**ASSIGNED TASK:**
Please give back the listing below word for word, without the images.

**DATA SEGMENT:**
══════
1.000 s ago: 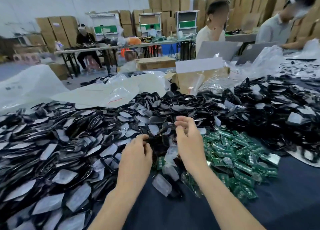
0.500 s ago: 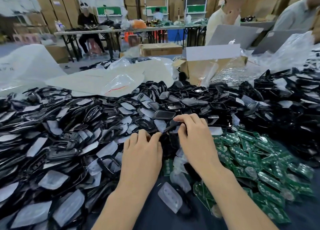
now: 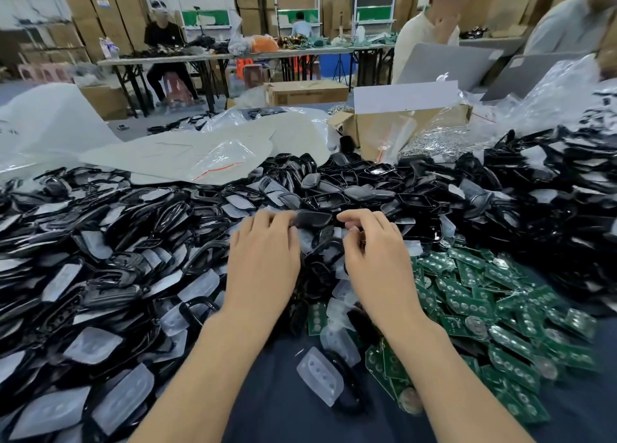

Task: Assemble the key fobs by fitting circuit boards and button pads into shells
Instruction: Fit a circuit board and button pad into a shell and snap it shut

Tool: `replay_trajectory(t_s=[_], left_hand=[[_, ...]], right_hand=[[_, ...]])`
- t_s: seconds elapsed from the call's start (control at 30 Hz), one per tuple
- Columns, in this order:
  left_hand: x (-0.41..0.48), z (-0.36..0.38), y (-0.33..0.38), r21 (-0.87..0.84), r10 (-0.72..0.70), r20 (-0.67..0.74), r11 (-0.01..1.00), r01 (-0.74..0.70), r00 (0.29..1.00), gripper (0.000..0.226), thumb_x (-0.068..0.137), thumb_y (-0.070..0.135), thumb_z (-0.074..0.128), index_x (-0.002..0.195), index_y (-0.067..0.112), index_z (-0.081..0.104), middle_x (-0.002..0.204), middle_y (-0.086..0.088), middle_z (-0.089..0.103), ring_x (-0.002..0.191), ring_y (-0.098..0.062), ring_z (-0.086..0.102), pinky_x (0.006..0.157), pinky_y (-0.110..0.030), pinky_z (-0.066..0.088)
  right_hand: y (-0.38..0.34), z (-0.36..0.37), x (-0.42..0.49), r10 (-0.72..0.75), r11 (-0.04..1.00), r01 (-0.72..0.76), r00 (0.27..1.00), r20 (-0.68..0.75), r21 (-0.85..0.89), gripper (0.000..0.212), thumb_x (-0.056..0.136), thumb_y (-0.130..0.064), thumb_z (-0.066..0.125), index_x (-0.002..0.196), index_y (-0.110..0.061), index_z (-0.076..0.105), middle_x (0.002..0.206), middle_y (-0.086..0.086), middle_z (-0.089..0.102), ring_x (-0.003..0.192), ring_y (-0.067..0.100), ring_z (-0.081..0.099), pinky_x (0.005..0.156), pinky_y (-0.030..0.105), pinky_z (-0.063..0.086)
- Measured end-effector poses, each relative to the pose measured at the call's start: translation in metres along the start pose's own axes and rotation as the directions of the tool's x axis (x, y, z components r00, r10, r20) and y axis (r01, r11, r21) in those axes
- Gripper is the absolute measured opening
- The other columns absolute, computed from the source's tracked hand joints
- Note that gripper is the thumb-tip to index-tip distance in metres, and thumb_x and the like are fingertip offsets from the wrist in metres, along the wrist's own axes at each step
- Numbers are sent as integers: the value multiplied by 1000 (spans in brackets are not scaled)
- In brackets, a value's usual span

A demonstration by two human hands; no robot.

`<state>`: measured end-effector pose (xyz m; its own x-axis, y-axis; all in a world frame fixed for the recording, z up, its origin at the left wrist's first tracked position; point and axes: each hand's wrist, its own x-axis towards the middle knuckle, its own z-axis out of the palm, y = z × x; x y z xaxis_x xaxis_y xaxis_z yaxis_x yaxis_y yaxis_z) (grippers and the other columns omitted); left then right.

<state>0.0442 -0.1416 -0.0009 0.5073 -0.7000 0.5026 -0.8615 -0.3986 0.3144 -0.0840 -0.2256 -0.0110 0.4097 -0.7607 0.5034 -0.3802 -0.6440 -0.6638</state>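
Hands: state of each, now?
Left hand: holds black shell by its end.
Right hand: fingers curled; hold cannot be told.

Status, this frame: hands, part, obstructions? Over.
Left hand and right hand palm-down, fingertips at either end of a black shell; grip unclear. Green circuit boards heaped right, clear button pad near front. Nothing over the hands.

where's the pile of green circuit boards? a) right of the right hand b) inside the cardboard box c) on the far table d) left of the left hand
a: the green circuit boards lie heaped just to the right of the right hand.
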Motion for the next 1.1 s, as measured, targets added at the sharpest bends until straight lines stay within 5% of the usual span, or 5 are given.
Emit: replay_trajectory(t_s=[0.3,0.57,0.83,1.0,1.1], left_hand=[[47,19,-2,108,26,257,993,-56,966,47,103,38,49,147,23,44,137,-7,55,129,-30,44,105,-41,33],[33,-1,-4,-276,62,149,961,-18,987,8,97,24,63,105,23,61,95,11,53,97,-21,52,87,-37,43],[0,-17,27,-57,459,-148,880,-471,876,22,85,8,71,106,15,67,98,-1,58,93,-24,54,83,-39,48],[-15,-14,33,-153,419,-150,885,-440,895,30,94,19,64,124,17,63,110,-1,60,100,-20,53,89,-33,48],[-24,-14,32,-266,374,98,903,-338,922,27,98,32,53,122,24,63,111,9,59,106,-11,50,97,-31,44]], right_hand=[[-1,-7,0,61,981,-53,997,-39,186,26,103,-12,45,116,-28,61,107,-26,52,110,6,54,88,35,52],[-3,-10,0,185,912,-171,983,-2,372,24,105,-20,46,119,-33,61,110,-16,61,88,4,58,74,23,47],[-14,-17,1,189,392,-443,897,401,807,37,103,-44,52,128,-20,63,114,7,75,107,24,71,86,33,61],[-7,-28,6,361,340,-359,903,231,869,26,109,-22,42,114,-16,67,96,3,79,82,15,74,65,23,57],[1,-35,13,496,269,-289,859,124,919,24,109,-20,41,106,-16,65,88,2,78,72,15,72,58,26,58]])
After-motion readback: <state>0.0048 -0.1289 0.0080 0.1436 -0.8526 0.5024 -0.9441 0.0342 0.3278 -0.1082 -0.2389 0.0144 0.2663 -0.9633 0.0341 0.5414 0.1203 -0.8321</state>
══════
**FINAL ANSWER:**
1.000 s ago: 
0.500 s ago: 
now: 

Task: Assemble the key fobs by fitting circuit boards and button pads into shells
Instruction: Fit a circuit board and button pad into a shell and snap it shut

Tool: `replay_trajectory(t_s=[_], left_hand=[[_, ...]], right_hand=[[_, ...]])`
- t_s: seconds elapsed from the call's start (control at 30 Hz), one per tuple
- Columns, in this order:
  left_hand: x (-0.41..0.48), z (-0.36..0.38), y (-0.33..0.38), r21 (-0.87..0.84), r10 (-0.72..0.70), r20 (-0.67..0.74), r11 (-0.01..1.00), r01 (-0.74..0.70), r00 (0.29..1.00), gripper (0.000..0.226), thumb_x (-0.068..0.137), thumb_y (-0.070..0.135), thumb_z (-0.074..0.128), index_x (-0.002..0.195), index_y (-0.067..0.112), index_z (-0.081..0.104), middle_x (-0.002..0.204), middle_y (-0.086..0.088), middle_z (-0.089..0.103), ring_x (-0.002..0.191), ring_y (-0.098..0.062), ring_z (-0.086..0.102), pinky_x (0.006..0.157), pinky_y (-0.110..0.030), pinky_z (-0.066..0.088)
  right_hand: y (-0.38..0.34), z (-0.36..0.37), x (-0.42..0.49), r10 (-0.72..0.75), r11 (-0.04..1.00), r01 (-0.72..0.76), r00 (0.27..1.00), r20 (-0.68..0.75), r21 (-0.85..0.89), gripper (0.000..0.212), thumb_x (-0.056..0.136), thumb_y (-0.130..0.064), thumb_z (-0.066..0.125), index_x (-0.002..0.196), index_y (-0.110..0.061), index_z (-0.076..0.105), middle_x (0.002..0.206), middle_y (-0.086..0.086), middle_z (-0.089..0.102), ring_x (-0.003..0.192), ring_y (-0.067..0.100), ring_z (-0.081..0.099), pinky_x (0.005..0.156), pinky_y (-0.030..0.105), pinky_z (-0.063..0.086)
- Measured end-effector poses, each relative to the pose measured at the call's start: translation in metres along the start pose's own axes and rotation as the directions of the tool's x axis (x, y, z components r00, r10, r20) and y axis (r01, r11, r21) in those axes
- Gripper is the absolute measured opening
- The other columns absolute, computed from the source's tracked hand joints
- Note that gripper is the thumb-tip to index-tip distance in metres, and thumb_x and the like are fingertip offsets from the wrist in metres, along the wrist's own axes at each step
- Numbers are sent as integers: the value multiplied by 1000 (spans in brackets are not scaled)
- In brackets, a value's usual span

A demonstration by two human hands; no robot.

`<state>`: measured end-effector pose (xyz m; its own x-axis, y-axis; all in a world frame fixed for the recording, z up, its origin at the left wrist's first tracked position; point and axes: each hand's wrist, its own x-axis towards the middle knuckle, its own z-axis out of the palm, y = z × x; x y z xaxis_x xaxis_y xaxis_z yaxis_x yaxis_y yaxis_z) (grippers and the other columns omitted); left then right.

<state>0.0442 -0.1416 -0.0009 0.5073 -0.7000 0.5026 -0.8615 -0.3986 0.3144 -0.0840 -0.2256 -0.0110 0.4097 -0.7607 0.5034 -0.3802 -0.6440 -0.6638</state>
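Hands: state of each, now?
Left hand: holds black shell by its end.
Right hand: fingers curled; hold cannot be told.

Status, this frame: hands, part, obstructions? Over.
Left hand and right hand palm-down, fingertips at either end of a black shell; grip unclear. Green circuit boards heaped right, clear button pad near front. Nothing over the hands.

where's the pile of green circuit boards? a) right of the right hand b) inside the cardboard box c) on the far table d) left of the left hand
a: the green circuit boards lie heaped just to the right of the right hand.
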Motion for the next 1.1 s, as measured, targets added at the sharpest bends until straight lines stay within 5% of the usual span, or 5 are given.
Emit: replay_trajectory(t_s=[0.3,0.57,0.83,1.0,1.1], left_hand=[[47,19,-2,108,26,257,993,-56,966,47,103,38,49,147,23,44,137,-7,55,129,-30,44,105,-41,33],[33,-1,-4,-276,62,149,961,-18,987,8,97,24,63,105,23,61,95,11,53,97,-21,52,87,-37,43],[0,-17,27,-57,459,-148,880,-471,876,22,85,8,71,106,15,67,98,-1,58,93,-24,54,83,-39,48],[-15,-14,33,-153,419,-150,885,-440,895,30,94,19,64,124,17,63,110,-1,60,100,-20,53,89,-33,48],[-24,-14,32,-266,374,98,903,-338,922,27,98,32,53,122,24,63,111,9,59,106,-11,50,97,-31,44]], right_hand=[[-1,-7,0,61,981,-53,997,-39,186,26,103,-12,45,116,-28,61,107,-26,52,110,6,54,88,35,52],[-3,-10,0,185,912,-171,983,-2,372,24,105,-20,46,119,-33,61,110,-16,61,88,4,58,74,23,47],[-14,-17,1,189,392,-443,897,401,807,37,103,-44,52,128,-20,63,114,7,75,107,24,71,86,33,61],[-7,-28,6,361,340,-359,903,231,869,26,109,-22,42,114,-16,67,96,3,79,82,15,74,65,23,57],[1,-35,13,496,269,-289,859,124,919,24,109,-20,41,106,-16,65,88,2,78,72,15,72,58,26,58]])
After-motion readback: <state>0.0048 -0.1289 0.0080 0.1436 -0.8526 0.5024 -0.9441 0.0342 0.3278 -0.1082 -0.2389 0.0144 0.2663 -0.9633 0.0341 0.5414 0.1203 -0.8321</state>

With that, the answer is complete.